An overarching tenet of liminal conjunction has guided this development of LR stereo fusion. With the methods of implementation being applied to the post-production of an EP, produced through the included VA Studio.
Additionally to this document, further documentation is presented in these appendix items which have been produced as key outputs of the research inquiry :
Appendix L - Primary Action Research Iteration Sessions & Demonstrations
Within this appendix is the iterative session documentation that has been produced alongside the primary practice-based research inquiry into practical and creative application of the encoding method itself. Including individual production tracks, numerous practical demonstrations and a supplementary VA IR pack.
Appendix R - Research Notes and Observations Journal
Within this appendix is additional information and notations regarding discussed topics within the major research project’s integral document. These notes have been organised as an accompanying journal to convey additional research-based inquiry. Included is a linked supplementary VA AV portfolio.
1. Introduction
This practice-based research project inquired into the current landscape of surround-sound audio encoding. Aimed at synthesis of a software encoding framework for implementation into audio mixing, development of rendering virtual acoustic space was undertaken through an iterative action research model. Informed by review of background research context and involving creative experimentation, development of the framework and practice was used to document an account of practical utilisation from a participatory practising audio mixing engineer’s perspective.
Rationale for the project stemmed from the stereo issue of surround sound formatted audio, with an alternative stance to industry norms by staking technological inclusion on a compatibility requirement of accessibility for any existing stereo format usage. Focus for solving the 2-channel limitation centred around the fusion of stereo audio signals in the post-production stage. A benefit to this solution of simulating the illusionary displacement of the listener through externalised exocentric placement of sound, is that accessibility is as inclusive as existing stereo playback mediums.

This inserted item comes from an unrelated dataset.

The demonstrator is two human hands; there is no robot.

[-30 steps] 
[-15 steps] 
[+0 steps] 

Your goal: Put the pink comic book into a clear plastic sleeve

Alongside the encoding framework implementation that has been developed throughout this research, the provided demo material and music productions have been undertaken to demonstrate the creative potential and practical versatility.
1.a Statement of Research Focus
Objectives that guided the project consist of :
- Thorough understanding through review of technical background research context and discourse to inform implementation approach, application method, and configuration development.
- Establishment of an encoding framework for development and application into a post-production audio mixing context. Documented to produce an account of iterative research sessions into its implementations.
- Provide creative and practical applications and outputs, culminating in the post-production of an EP.
The goal of this research has been to investigate whether there is potential for further capacity within PCM stereo to carry in its waveform additionally encoded binaural signal information, which emulates multi-channel surround systems. Aimed at taking implementation further with additional configuration to virtually simulate acoustic characteristics around the listener perspective, to impart an illusionary auditory displacement. The practice-based research has culminated in the output of a documented account of development and implementation in relation to the production of an EP with tracks that contain encoded stems, finally delivered via stereo cassette tape.
2. Literature review & Background Research Context
Within the field of audio production over the last several decades there has been emerging technological advancements in rendering sound which carries encoded psychoacoustic spatial information. This has come about however with a decentralised approach across wider audio culture with regard to utilisation, application and implementation. Although there has been extensive documentation written about spatial attributes in audio production, there is no singular unified approach (Denis Smalley, 2007).
Creative use of spatial concepts can be found in acousmatic music consisting of an aesthetically created ‘environment’ which structures transmodal perceptual contingencies through source-bondings and spectromorphological relations (Denis Smalley, 2007). This approach exemplifies the inherent spatial properties of sound in relation to music and scene, in a way that considers its interconnected form of being in scene as inseparable from the source image itself as well as the musical qualities of timbre, rhythm and melody. Smalley goes on to state sounds in general, and source-bonded sounds in particular, therefore carry their space with them – they are space-bearers.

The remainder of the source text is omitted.